Exercise –
The whole listing below should be retyped exactly, without any images.
++++ Given material
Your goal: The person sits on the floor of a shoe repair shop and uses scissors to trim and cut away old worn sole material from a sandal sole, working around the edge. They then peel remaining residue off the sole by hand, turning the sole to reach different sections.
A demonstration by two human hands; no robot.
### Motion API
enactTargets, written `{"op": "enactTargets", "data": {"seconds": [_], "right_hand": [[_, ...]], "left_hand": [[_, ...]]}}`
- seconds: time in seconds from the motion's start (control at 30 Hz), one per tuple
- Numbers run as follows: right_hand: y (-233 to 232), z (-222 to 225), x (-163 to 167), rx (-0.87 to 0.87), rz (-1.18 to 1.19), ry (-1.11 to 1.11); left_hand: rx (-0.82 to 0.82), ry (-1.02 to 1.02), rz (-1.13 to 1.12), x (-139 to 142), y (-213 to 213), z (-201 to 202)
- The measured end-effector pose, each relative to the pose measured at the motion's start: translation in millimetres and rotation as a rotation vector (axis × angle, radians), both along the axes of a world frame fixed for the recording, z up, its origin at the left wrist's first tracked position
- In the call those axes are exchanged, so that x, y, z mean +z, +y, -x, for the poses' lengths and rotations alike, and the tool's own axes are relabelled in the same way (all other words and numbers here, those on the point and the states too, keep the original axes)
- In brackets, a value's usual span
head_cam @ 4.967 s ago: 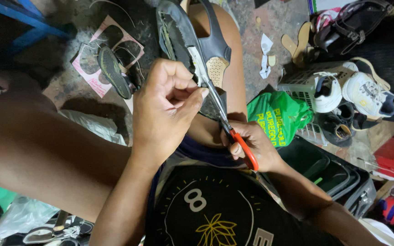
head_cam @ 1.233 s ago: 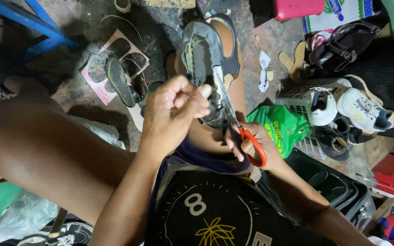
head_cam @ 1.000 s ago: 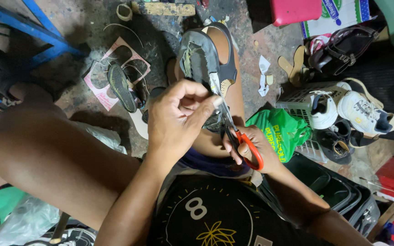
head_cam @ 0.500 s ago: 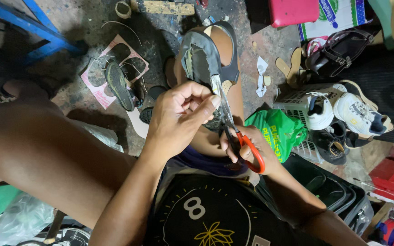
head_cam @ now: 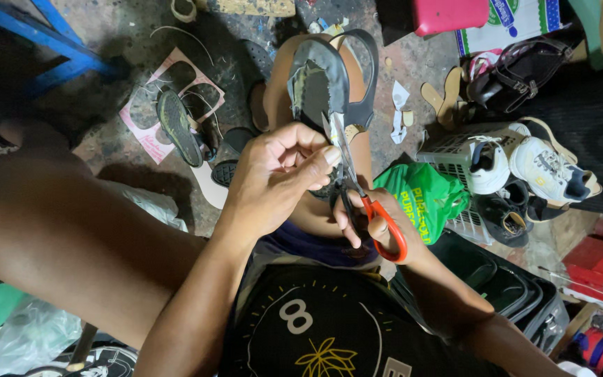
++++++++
Task output –
Your goal: The person sits on the floor of a shoe repair shop and uses scissors to trim and cut away old worn sole material from a sandal sole, working around the edge. They then peel remaining residue off the sole by hand, turning the sole to reach different sections.
A demonstration by two human hands; no robot.
### Motion API
enactTargets, written `{"op": "enactTargets", "data": {"seconds": [_], "right_hand": [[_, ...]], "left_hand": [[_, ...]]}}`
- seconds: time in seconds from the motion's start (control at 30 Hz), one per tuple
- Numbers run as follows: right_hand: y (-233 to 232), z (-222 to 225), x (-163 to 167), rx (-0.87 to 0.87), rz (-1.18 to 1.19), ry (-1.11 to 1.11); left_hand: rx (-0.82 to 0.82), ry (-1.02 to 1.02), rz (-1.13 to 1.12), x (-139 to 142), y (-213 to 213), z (-201 to 202)
- The measured end-effector pose, each relative to the pose measured at the motion's start: translation in millimetres and rotation as a rotation vector (axis × angle, radians), both along the axes of a world frame fixed for the recording, z up, its origin at the left wrist's first tracked position
- In the call those axes are exchanged, so that x, y, z mean +z, +y, -x, for the poses' lengths and rotations alike, and the tool's own axes are relabelled in the same way (all other words and numbers here, those on the point and the states too, keep the original axes)
- In brackets, a value's usual span
head_cam @ 4.967 s ago: 
head_cam @ 1.233 s ago: 
head_cam @ 1.000 s ago: 
head_cam @ 0.500 s ago: 
head_cam @ now: 

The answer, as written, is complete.